## EXERCISE DESCRIPTION
The data below holds the lines to copy: everything from the line containing "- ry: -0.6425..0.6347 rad" to the line containing "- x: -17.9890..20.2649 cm", both ends included, set down exactly.

## LISTED ENTRIES
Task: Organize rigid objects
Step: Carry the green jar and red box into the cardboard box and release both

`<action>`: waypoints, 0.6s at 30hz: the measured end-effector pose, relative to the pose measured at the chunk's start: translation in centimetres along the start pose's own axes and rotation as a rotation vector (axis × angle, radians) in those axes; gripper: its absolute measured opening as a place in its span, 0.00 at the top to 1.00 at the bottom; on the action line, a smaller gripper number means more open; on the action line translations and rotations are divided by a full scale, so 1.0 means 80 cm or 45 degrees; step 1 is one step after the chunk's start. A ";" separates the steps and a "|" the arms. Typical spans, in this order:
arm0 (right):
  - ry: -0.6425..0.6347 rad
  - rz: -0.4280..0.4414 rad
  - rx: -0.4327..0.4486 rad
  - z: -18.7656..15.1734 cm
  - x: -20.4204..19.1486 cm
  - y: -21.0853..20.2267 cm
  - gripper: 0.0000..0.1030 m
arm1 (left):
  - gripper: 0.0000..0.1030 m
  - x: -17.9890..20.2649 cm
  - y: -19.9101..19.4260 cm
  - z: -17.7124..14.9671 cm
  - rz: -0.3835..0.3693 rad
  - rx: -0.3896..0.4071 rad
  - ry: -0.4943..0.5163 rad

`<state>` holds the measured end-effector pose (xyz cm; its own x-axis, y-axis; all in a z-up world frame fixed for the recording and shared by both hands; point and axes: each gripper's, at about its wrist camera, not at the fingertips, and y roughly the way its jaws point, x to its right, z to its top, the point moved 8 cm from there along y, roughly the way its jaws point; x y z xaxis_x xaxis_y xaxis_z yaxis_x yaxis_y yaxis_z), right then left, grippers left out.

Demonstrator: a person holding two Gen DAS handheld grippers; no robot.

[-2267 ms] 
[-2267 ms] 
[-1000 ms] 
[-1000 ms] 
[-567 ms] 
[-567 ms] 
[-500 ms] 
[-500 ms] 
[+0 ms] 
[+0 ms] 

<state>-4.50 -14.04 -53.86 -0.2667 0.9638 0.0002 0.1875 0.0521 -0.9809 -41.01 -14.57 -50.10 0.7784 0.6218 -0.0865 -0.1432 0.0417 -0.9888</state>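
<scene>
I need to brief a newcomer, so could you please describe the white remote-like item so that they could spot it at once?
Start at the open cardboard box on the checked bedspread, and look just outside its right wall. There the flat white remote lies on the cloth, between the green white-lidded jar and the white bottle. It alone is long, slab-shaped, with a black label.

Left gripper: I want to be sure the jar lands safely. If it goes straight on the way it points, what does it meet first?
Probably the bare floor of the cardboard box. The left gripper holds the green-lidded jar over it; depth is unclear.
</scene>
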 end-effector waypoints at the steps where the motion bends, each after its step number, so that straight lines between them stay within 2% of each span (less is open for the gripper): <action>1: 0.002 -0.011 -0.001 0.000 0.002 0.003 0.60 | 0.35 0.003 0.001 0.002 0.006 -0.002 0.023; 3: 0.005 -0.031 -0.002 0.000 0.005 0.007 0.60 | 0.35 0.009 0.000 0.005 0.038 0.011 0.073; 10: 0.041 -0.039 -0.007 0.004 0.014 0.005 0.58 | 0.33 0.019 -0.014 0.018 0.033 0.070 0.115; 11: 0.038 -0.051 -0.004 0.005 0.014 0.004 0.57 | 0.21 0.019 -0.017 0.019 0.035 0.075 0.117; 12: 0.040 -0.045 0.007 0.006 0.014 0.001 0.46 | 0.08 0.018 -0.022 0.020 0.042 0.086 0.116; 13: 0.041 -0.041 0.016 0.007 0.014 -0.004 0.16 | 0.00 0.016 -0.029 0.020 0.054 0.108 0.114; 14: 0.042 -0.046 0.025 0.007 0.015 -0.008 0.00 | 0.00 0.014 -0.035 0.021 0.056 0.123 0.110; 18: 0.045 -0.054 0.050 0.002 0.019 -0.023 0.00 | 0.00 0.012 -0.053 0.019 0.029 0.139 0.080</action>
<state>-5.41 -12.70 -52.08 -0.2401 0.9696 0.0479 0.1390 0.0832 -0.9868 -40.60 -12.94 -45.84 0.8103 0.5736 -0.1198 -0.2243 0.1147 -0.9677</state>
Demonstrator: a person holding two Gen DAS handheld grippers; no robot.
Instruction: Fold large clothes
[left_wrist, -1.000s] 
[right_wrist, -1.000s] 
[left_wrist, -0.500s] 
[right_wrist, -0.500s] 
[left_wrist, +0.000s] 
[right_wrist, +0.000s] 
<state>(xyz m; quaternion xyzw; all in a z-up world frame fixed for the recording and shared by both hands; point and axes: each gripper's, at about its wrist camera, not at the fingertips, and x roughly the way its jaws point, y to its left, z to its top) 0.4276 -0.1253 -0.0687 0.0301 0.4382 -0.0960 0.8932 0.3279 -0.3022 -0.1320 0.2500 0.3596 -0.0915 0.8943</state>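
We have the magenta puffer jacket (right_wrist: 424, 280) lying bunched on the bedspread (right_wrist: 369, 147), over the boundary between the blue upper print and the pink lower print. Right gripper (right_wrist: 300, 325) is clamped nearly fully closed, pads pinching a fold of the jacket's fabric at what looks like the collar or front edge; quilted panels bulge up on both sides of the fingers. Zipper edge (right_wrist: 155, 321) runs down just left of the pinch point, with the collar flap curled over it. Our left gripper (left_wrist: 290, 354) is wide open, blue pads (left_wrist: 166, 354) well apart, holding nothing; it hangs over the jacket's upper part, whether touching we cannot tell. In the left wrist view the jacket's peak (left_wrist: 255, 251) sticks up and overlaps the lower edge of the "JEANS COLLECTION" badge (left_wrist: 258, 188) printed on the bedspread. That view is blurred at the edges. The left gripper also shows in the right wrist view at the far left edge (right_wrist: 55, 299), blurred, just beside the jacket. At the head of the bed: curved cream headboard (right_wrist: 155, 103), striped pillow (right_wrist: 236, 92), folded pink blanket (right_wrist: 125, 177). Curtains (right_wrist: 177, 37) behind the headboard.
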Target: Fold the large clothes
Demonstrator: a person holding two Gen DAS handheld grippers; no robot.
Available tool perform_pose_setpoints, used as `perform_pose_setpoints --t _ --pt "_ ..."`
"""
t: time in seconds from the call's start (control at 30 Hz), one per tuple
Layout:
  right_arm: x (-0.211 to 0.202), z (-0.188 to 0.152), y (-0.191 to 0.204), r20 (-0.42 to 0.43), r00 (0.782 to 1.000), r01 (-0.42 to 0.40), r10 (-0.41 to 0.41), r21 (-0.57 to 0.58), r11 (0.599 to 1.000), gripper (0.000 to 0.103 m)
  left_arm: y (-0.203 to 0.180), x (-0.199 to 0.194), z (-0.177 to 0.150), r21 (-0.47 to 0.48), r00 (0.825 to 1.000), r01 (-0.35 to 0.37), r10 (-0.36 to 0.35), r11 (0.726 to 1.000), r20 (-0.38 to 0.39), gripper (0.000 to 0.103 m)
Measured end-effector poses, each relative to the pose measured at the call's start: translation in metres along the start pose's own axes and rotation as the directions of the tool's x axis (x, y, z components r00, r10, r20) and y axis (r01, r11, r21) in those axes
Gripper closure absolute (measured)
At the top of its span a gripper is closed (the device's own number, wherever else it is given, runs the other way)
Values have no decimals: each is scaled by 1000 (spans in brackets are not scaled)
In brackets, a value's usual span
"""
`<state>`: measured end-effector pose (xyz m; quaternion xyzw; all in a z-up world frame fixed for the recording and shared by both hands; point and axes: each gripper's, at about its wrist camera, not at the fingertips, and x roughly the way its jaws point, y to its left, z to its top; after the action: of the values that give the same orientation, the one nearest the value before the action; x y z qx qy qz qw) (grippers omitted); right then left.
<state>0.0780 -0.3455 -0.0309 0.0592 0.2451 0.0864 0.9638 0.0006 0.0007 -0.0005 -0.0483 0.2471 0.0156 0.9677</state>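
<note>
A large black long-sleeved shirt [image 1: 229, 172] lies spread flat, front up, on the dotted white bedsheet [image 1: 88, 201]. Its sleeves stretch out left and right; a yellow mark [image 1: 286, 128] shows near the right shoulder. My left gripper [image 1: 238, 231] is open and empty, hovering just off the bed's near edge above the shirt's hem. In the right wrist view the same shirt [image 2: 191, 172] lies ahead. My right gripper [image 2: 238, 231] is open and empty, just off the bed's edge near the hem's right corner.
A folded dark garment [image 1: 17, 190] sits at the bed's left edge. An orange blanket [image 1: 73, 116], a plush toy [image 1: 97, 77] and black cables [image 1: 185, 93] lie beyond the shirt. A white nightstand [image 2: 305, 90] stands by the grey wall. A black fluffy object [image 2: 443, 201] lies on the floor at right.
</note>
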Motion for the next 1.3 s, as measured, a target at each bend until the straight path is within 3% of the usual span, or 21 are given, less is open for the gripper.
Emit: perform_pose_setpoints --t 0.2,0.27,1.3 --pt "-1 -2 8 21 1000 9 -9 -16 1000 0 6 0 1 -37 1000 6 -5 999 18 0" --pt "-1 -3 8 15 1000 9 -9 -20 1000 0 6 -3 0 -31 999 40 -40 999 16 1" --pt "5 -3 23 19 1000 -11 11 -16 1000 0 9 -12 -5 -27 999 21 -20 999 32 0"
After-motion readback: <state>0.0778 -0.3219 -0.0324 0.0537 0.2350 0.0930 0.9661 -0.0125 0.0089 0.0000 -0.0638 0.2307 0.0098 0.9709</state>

## SOLUTION FOR THIS EXERCISE
  - ry: -0.6425..0.6347 rad
  - rz: -0.4280..0.4414 rad
  - rx: -0.4327..0.4486 rad
  - z: -18.7656..15.1734 cm
  - x: -20.4204..19.1486 cm
  - y: -21.0853..20.2267 cm
  - gripper: 0.0000..0.1030 m
arm1 (left):
  - gripper: 0.0000..0.1030 m
  - x: -17.9890..20.2649 cm

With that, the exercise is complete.